Canceling/Removing a Job
Use the llcancel command to cancel/remove a job from the job pool:
llcancel [-u username] jobid [jobid]
Example
- llcancel cws.10408.0 cancels your job with JOBID cws.10408.0
- llcancel cws.10408.0 cws.10409.0 cancels your jobs with the listed JOBIDs
- llcancel -u your_user_id cancels all jobs you have in the queue
Runchaining Jobs
We have found that a common need is to be able to run the same job over and over. For instance when you need to do a large number of iterations, you run so many and write in a data set the information needed to restart the job where it left off. When the job is restarted it reads the restart information and continues where the previous execution left off.
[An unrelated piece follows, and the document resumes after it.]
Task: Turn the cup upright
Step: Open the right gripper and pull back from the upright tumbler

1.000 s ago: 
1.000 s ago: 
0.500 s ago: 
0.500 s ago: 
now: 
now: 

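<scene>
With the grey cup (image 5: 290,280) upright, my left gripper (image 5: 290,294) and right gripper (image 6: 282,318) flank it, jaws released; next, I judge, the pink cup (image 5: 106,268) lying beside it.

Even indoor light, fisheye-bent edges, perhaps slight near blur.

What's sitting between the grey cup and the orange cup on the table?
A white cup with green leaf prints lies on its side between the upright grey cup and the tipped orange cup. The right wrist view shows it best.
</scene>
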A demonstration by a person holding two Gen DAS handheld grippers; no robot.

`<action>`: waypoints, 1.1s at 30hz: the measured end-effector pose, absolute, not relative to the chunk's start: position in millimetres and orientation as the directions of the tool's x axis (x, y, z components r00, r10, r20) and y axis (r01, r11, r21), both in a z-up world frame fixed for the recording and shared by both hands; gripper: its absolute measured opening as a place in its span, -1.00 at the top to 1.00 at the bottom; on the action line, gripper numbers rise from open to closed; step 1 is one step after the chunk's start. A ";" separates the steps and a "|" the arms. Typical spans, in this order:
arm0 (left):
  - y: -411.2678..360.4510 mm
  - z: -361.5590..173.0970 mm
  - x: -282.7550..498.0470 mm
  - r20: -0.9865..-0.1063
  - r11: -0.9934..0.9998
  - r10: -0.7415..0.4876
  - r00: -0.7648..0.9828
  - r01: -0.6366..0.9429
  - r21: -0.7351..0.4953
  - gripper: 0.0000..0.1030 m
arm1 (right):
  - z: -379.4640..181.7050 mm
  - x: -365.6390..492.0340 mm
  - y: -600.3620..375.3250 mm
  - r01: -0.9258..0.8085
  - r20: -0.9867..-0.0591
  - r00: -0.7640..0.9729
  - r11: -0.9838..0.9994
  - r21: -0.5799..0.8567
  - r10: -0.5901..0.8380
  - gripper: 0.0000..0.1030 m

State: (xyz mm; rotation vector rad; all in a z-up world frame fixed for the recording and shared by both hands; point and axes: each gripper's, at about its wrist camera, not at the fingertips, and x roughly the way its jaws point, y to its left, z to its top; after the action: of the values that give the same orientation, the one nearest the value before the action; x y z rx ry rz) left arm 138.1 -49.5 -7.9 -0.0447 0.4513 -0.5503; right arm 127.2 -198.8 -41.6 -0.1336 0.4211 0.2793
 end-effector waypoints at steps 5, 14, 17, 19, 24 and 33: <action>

To have one job automatically submit the next one once it finishes, you can add the following lines at the end of your job submission script:
echo "ugsub queuename next_script_name" | at now exit
You will receive an email notification when the next job is submitted. The email notification can be omitted by piping the notification message into a file in your working directory.
Example: sub1.sh
If you are using csh:
#!/bin/csh cd /home/labname/username/suddirectory poe ./myprogram echo "ugsub T8-i8-t1-12h sub2.sh > messagefile" | at now exit
If you are using ksh:
#!/bin/ksh cd /home/labname/username/subdirectory poe ./myprogram echo "ugsub T8-i8-t1-12h sub2.sh > messagefile 2>&1" |at now exit
First the script sub1.sh is submitted to the queue. Once it finishes running, it automatically submits script sub2.sh to the queue. This script can in turn submit sub3.sh to the queue when it completes, and so on. For this procedure, the user can prepare a sequence of scripts, which will then be submitted one at a time to the queue and run in sequence. Alternatively, the script sub1.sh can resubmit itself back to the queue once it finishes running. This would create an "infinite loop", a situation that is not recommended. To break the infinite loop, the user can set some termination rules for the job resubmission process.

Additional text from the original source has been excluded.